Blockchain in High Delta Markets: Manufacturing Trust in Unstable Environments
This blog post was originally posted on the Institute for the Future blog: http://www.iftf.org/future-now/article-detail/blockchain-in-high-delta-markets-manufacturing-trust-in-unstable-areas/
As Vitalik Buterin, founder of Ethereum, puts it, “Whereas most technologies tend to automate workers on the periphery doing menial tasks, blockchains automate away the center. Instead of putting the taxi driver out of a job, blockchain puts Uber out of a job and lets the taxi drivers work with the customer directly.”
With blockchain, it’s possible (though often socially difficult) to create distributed systems for an impressive array of things– transferring money, enforcing contracts, tracking property titles, voting, etc.
However, regulators and central coordinators often serve very important functions that just don’t get done in blockchain environments. For instance, central banks go to enormous lengths to ensure the value of their currencies stay stable—a process that takes a lot of coordination and analysis. With contracts, courts and regulators serve the purpose of mediating disputes, and providing punishment when parties renege on their commitments.
When these centralized systems work well, and at a fair price, there isn’t a great deal of reason not to use them. Compared to centralized systems, decentralized and distributed systems often lack stability and oversight.
With cryptocurrencies, the lack of a central bank to manage value leads Bitcoin price to fluctuate unpredictably. Speculators aside, it’s relatively difficult to find a reason why someone would hold or exchange their money in Bitcoins when they could hold it in dollars, considering how well dollars hold value over time.
Blockchain provides the most benefit when central intermediaries are unreliable or don’t exist at all. Blockchain tools broker trust in “VUCA” environments —volatile, uncertain, complex, and ambiguous (a term coined at the Army War College in Carlisle, PA to describe today’s geopolitical environment). It’s no accident that the criminal economy has taken to blockchain technologies so readily, and it’s not only because of its potentially anonymizing qualities. In the criminal economy, there’s no way to rely on centrally enforcing institutions to ensure claims or help transfer value. For them, blockchain is very useful.

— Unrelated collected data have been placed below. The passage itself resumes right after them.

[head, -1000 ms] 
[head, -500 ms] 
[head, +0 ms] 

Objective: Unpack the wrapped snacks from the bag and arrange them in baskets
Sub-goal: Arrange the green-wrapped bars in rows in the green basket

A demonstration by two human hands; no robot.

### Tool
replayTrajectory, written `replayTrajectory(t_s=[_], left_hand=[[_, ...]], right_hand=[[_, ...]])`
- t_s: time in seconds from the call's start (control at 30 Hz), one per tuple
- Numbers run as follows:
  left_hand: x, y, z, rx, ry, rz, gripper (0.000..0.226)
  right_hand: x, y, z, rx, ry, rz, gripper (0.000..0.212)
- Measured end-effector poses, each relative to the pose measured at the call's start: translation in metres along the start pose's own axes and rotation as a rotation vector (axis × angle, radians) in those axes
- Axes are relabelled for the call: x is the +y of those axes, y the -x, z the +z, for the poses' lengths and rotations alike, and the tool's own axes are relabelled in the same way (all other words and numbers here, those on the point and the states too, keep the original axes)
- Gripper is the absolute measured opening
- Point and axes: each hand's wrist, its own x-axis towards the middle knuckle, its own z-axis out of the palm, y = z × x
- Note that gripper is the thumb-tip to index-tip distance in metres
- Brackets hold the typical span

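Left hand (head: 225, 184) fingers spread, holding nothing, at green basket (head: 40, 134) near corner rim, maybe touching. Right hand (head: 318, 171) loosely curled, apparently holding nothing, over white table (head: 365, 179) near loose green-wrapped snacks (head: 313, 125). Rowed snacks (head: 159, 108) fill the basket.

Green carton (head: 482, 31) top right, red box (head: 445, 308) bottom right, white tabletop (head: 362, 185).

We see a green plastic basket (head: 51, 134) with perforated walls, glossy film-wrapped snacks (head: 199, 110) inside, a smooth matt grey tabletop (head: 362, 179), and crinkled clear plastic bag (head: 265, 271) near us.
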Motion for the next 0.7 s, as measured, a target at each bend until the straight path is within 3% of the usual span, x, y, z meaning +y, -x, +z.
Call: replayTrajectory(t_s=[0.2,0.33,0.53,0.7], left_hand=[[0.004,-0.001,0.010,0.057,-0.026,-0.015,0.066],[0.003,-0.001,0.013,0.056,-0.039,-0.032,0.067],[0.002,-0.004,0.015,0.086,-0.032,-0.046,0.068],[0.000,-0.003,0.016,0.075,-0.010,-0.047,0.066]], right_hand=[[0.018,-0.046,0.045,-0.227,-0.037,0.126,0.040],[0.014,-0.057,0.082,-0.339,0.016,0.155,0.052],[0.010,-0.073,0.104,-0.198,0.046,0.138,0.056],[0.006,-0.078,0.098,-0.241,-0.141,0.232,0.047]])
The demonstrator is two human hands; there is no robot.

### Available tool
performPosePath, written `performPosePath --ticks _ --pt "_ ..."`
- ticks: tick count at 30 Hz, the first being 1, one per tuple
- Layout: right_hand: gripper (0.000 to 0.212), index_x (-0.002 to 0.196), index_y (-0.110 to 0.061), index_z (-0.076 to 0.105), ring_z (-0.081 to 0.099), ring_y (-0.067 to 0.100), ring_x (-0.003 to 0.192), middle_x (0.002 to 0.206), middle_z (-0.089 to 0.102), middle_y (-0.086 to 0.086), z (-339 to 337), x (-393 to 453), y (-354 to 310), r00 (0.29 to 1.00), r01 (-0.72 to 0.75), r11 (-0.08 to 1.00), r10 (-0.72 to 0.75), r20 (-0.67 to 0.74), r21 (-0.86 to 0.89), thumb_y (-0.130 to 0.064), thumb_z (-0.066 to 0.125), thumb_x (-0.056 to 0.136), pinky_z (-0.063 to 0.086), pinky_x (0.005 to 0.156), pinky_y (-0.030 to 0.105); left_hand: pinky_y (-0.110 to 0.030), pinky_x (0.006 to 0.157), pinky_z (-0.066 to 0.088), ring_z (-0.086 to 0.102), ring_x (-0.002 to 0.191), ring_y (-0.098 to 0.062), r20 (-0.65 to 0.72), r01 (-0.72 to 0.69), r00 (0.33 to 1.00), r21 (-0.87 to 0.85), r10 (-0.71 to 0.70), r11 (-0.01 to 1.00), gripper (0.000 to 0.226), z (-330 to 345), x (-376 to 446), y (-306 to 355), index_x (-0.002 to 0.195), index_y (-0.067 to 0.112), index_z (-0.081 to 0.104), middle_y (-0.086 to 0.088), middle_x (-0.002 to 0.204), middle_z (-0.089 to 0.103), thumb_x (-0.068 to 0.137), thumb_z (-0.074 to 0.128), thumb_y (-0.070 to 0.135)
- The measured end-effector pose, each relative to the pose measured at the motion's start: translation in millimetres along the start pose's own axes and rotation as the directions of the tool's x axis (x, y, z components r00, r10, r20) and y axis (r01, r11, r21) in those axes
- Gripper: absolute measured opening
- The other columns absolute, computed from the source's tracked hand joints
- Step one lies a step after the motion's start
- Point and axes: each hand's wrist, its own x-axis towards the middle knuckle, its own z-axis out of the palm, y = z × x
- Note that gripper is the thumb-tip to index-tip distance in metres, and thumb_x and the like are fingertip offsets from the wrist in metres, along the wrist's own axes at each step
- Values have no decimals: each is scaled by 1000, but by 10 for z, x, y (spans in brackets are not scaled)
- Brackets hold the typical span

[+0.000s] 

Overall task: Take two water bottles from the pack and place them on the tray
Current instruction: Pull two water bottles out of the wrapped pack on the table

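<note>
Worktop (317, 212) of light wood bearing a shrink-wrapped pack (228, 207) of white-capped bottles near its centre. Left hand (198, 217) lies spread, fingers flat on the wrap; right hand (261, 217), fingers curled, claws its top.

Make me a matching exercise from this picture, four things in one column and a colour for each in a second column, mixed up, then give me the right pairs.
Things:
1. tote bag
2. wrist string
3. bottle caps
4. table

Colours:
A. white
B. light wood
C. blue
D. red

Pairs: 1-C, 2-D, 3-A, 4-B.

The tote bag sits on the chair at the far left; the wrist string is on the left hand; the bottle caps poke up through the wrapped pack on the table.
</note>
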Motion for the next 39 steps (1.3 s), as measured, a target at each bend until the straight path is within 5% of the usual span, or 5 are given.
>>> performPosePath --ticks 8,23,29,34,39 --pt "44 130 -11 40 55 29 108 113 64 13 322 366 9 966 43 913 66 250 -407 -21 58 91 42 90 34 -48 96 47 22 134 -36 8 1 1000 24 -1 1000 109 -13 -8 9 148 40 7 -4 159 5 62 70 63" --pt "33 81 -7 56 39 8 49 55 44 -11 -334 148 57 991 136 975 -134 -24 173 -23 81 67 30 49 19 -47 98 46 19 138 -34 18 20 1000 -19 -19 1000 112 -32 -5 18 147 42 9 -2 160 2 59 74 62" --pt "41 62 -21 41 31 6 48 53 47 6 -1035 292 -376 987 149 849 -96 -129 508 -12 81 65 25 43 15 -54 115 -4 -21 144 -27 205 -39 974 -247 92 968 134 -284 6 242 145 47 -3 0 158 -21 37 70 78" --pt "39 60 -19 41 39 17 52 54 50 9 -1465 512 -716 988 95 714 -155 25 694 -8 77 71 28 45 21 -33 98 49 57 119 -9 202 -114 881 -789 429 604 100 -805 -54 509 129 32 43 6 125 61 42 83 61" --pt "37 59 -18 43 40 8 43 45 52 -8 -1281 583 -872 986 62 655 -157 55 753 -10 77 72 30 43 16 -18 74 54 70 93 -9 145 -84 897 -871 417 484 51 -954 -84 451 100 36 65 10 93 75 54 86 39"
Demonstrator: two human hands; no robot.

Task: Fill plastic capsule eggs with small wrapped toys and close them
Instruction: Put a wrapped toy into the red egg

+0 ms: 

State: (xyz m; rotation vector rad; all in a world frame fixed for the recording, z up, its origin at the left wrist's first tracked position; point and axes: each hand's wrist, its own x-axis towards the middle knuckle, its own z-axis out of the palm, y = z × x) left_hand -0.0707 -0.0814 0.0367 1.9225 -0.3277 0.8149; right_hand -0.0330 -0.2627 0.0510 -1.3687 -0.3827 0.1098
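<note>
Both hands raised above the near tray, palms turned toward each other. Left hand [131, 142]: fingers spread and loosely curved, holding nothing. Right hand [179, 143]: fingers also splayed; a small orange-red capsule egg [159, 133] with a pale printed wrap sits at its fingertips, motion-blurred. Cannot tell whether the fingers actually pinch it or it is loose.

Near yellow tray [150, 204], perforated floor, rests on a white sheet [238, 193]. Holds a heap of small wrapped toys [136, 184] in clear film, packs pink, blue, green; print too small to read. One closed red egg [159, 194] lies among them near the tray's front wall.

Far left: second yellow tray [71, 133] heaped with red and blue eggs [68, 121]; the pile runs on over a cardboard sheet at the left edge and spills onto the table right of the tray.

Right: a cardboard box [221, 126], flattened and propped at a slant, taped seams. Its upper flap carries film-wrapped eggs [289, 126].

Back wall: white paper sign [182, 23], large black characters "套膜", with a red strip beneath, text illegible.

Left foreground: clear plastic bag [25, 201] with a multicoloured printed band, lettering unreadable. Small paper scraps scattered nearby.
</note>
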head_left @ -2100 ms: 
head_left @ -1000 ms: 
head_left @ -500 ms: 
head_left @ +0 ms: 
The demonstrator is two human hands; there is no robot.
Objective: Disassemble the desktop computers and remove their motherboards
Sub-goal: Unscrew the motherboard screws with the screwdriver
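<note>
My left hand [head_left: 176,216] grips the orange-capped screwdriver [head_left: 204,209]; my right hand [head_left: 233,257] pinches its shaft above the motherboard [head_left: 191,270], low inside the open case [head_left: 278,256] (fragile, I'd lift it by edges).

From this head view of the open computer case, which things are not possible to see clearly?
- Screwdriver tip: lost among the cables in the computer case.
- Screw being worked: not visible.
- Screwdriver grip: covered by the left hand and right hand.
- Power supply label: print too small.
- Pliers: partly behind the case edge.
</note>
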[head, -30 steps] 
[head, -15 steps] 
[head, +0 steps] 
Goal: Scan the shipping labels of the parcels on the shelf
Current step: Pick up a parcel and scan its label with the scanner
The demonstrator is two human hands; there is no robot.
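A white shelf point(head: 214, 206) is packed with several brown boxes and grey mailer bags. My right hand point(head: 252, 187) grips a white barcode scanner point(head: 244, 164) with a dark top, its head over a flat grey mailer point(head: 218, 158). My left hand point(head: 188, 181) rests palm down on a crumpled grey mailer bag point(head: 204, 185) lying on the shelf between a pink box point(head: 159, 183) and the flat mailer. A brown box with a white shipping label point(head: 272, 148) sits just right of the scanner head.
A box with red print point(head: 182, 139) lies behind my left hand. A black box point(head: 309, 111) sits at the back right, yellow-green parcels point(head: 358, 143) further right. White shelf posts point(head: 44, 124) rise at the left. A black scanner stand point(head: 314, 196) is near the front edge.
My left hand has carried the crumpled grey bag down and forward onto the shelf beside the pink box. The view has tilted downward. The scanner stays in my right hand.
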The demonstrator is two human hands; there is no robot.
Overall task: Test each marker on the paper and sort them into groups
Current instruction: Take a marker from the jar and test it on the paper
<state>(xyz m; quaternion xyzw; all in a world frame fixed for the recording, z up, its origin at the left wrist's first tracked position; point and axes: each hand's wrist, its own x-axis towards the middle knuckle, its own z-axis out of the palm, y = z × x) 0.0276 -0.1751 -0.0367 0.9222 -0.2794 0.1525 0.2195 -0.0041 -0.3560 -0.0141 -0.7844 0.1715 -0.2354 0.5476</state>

The clearest use case for blockchain arises where institutions are unreliable or do not exist. Globally, these characteristics often typify high delta markets. High Delta Markets, sometimes called “frontier markets,” are global areas of high volatility and, often, growth, including much of Sub-Saharan West Africa, Indonesia, and Tier 2 and 3 cities in India or China. (“High Delta” refers to the mathematical symbol for change over time.) These markets are constantly shifting and changing economically, politically, socially and technologically. The so-called “informal sector” of their economy often dwarfs the so-called “formal” sector. Small-scale entrepreneurship (kiranas, bodegas, kiosks, etc.) drive commerce and large companies rely on these entrepreneurs to distribute their product.
Blockchain and other forms of distributed computing will likely have the greatest global impact in High Delta Markets, where volatility and low institutional trust create a vacuum of dependable infrastructure.
Signals of this trend are emerging. Stellar.org, a blockchain-based value transfer network, has created a cheap, instant money transfer within a wide network of microfinance institutions in Nigeria, in partnership with Croatian company Oradian This represents the first live, safe, and accessible money transfer service within Nigeria. They have also extended services to rural Nicaragua as well, which has similar infrastructure limitations.
Another high delta blockchain signal, bitland.world, comes from Ghana. A single piece of land in Ghana can often have competing claims from tribal chieftancies, current state governments, past claims from the colonial era, and individual disagreements. Bitland wants to solve this by creating a central blockchain to record land titles. This is a useful solution because in many cases, the different parties do not trust each other or the government to accurately record and store the information—a blockchain could act as a neutral “third party” to manage this distrust.
Bitcoin has had trouble getting traction partially because of its volatile value and difficulty of use for transactions. However, in Argentina the use of Bitcoin has become a commonplace phenomenon because the Argentine Peso is so unstable.
International currency transfer rates can climb to 30 percent of the transfer value, so Bitcoin’s very low transfer costs are a tremendous asset. BitPagos is a service for Argentinians to make online payments without a credit card, by using a Bitcoin backend, even though both merchant and customer use fiat currency for the transaction. This allows mom-and-pop businesses to enter the global economy (for instance, travel booking for small guesthouses), even if they don’t have a bank account.
Blockchain, and other distributed computing technologies like Torrents, mesh networking, or telehash, create new methods for managing distrust in volatile or uncertain circumstances. Because these needs are most pronounced in High Delta Markets, the most impressive distributed computing applications and innovations in the next decade will continue to emerge there.